The Mets are going to the World Series and you can take any talk of their unimpressive regular season record in a weak division and shove it. The Mets acquired Cespedes and went 36-17 until they clinched. They finished 90-72. Their trajectory was just like Toronto’s, which had to keep its foot on the gas pedal a bit longer and finished with three more wins. Nobody was or is calling the Blue Jays a fluke. I’d eat a pickle and banana sandwich before I’d disparage the 2000 Mets, but that team overachieved. No team should reasonably expect to make the World Series, but this version of the Mets is the real deal. Murphy stole the talents of Hall of Famers, Space Jam-style, and Granderson has been a better version of his regular reason renaissance, but the rest of the lineup has been just OK. The pitching is what separates this club. The Mets match aces with anyone and deploy a couple more once the opposition has run out. Closer Jeurys Familia pitched to a 1.85 ERA in the regular season and, in 9.2 playoff innings, has allowed two singles, two walks, and no runs.
The Mets are going to the World Series despite their fans’ nervousness throughout the playoffs. The Dodgers series was intense. But the NLCS was surprisingly light on stress. The Mets never trailed in the four-game sweep. They scored in the first inning in each of the last three games, totaling eight runs. For a fan base built on miracles and believing, we’re extremely cautious. We preferred the Cardinals in the NLCS—the Yankees of the National League and the franchise that crushed our dreams the last time we made it that far!—over the team that had not won a World Series in more than 100 years. “Ya Gotta Believe,” up until this moment, was more of an interrogative sentence than an imperative one (I see you, middle school English teachers).
The Mets are going to the World Series and thus four wins away from producing the greatest commemorative DVD in baseball history. The scene I’d enjoy the most would have you believe the video belonged in the Fantasy section, not Sports or Documentary. I’m not talking about Daniel Murphy’s unprecedented home run binge or the three straight comeback wins in Washington in September. I’m talking about the time an uninjured player cried on the field during a game. As much attention as that plot twist received, it can’t be overstated. A player (Wilmer Flores) wanted to remain a Met so much that he was moved to tears when he thought he no longer was. Two nights later he hit a walk-off home run in a critical game. What do DVDs go for these days, $20? That would be a steal for the 2015 season recap video.

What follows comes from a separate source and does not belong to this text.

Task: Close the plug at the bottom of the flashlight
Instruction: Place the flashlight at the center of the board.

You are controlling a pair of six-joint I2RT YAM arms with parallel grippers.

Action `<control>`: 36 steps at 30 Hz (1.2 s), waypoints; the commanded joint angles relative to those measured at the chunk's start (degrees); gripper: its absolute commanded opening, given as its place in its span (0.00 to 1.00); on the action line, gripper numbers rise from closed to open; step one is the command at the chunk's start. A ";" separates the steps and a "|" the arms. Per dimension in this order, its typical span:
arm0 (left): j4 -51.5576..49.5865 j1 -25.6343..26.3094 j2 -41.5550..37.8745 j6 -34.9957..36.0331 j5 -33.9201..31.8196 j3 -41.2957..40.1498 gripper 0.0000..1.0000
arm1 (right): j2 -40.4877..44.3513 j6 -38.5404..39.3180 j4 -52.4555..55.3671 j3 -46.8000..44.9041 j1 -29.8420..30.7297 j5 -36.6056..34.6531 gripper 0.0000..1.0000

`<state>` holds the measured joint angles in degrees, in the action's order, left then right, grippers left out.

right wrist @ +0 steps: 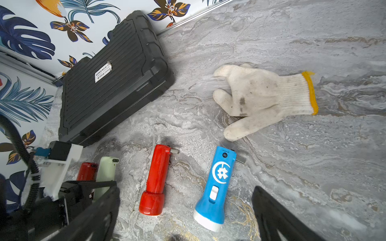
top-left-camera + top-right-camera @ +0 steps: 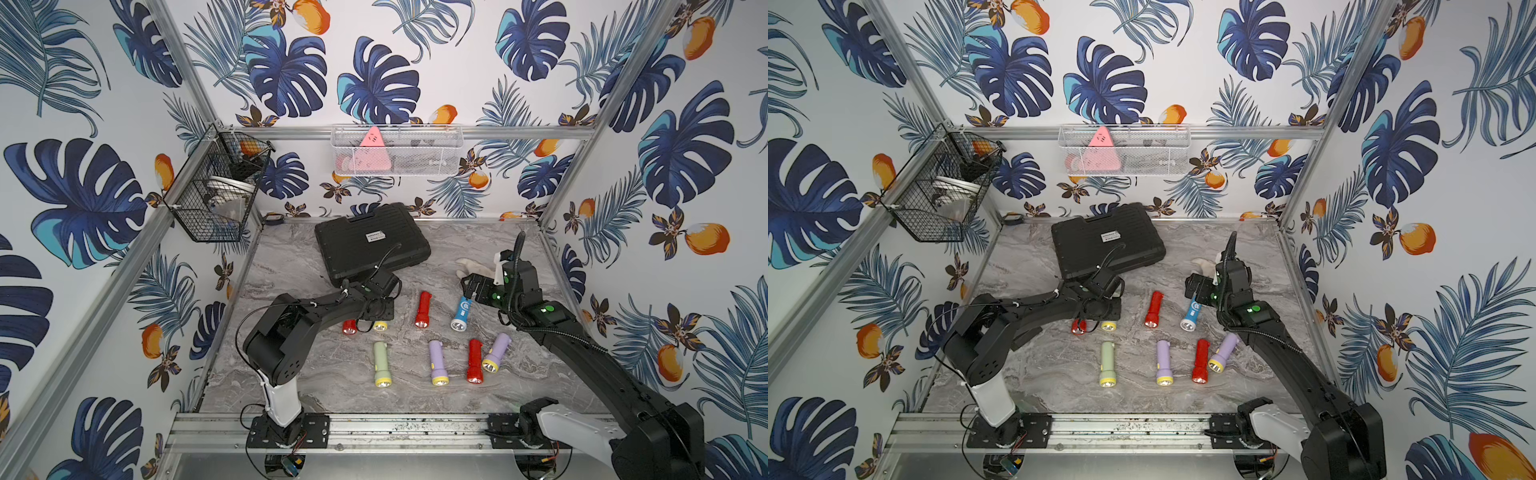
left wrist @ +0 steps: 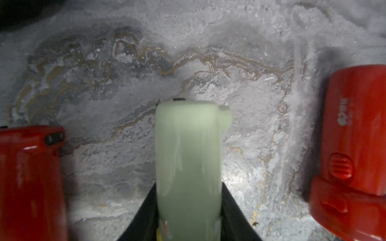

The Mets are going to the World Series so they might as well win it. With each progression through the playoffs, I’ve wanted it more. I think I could have survived a loss to the Dodgers or even the previously hot Cubs. But now that they’re four wins away, with this starting pitching, I’m dreaming big. Ya Gotta Believe. Let’s Go Mets. Feels good to say that this time of year, doesn’t it?